Piano virtuoso Igor Levit has been named as featured artist for the Barbican Presents 2019-20 classical music season. He will perform at three concerts between 26 Jan and 19 Feb 2020, including solo recital and chamber performances. The young Sony Classical artist release Beethoven: The Complete Piano Sonatas in September 2019.

Speaking of his commitment to humanism and politics, the activist musician said: “Every concert is in one way or another an aspect of my life and a deep declaration of love towards everyone involved.”

“Art and politics is just the way I am as a human being…I’ve always walked around with my eyes wide open.”

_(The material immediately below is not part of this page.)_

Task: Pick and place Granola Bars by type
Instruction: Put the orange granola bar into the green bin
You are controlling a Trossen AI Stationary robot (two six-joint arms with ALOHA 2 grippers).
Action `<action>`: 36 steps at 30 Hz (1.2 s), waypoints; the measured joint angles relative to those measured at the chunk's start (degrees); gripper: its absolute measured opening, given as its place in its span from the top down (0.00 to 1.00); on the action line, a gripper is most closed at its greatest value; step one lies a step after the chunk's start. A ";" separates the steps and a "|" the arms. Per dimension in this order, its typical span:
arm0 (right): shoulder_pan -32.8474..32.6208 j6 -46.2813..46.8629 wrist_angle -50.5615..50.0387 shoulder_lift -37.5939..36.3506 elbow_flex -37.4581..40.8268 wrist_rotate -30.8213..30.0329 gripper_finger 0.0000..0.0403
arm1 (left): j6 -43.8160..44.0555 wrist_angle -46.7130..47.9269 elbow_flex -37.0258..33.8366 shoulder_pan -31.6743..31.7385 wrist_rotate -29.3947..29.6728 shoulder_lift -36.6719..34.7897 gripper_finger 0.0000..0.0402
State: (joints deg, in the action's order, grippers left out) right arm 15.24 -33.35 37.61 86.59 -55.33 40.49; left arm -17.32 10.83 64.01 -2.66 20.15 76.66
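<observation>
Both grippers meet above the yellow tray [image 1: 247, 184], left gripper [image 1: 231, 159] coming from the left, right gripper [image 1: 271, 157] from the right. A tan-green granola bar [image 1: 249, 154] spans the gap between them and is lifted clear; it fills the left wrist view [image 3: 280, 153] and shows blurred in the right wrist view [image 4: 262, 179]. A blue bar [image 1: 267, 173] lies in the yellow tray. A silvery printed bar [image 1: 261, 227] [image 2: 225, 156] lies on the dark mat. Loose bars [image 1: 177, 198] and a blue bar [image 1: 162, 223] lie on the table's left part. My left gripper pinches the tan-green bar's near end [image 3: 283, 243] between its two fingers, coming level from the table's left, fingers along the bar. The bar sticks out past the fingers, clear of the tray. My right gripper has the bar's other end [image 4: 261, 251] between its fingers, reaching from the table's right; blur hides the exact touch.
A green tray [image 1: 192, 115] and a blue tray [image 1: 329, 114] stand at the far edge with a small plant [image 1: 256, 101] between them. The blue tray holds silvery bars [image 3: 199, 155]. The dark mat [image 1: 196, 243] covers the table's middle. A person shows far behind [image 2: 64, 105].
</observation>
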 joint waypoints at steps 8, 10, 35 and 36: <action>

At the opening concert on 26 January he will perform Shostakovich’s 24 Preludes and Fugues. Commenting on his choice of repertoire, Levit said: “On many levels it’s very demanding but I couldn’t care less…one should hear this piece in full because it’s an extraordinary experience. The first 23 preludes and fugues are like a conversation with yourself, they are deeply unique and personal pieces and then we get to number 24 and it’s full of this feeling of ‘we the people’, we’re all together.”

On 13 February he turns his to Messiaen and Shostakovich in a concert at Milton court, supported by friends Markus Hinterhãuser on piano, Ning Feng violin, Julia Hagen cello, Klaus Reda percussion, Andreas Boettger percussion, Moritz Wappler percussion and Jeremy Cornes percussion.

Finally, on 19 February he takes on Beethoven, Bartók and Brahms at Barbican Hall, this time joined by just Becker, Reda percussion and Boettger in a programme of Beethoven’s Grosse Fugue, Brahms’ Variations on a Theme of Haydn and Bartók’s Sonata for Two Pianos and Percussion.

Not yet 35, Berlin-based Levit has performed with Berliner Philharmoniker, Chicago Symphony Orchestra, Royal Concertgebouw Orchestra and has toured with the Tonhalleorchester Zürich and Vienna Philharmonic Orchestra. This year he’ll head out on tour with Pittsburgh Symphony Orchestra, Cleveland Orchestra, Gewandhausorchester Leipzig and London Philharmonic Orchestra.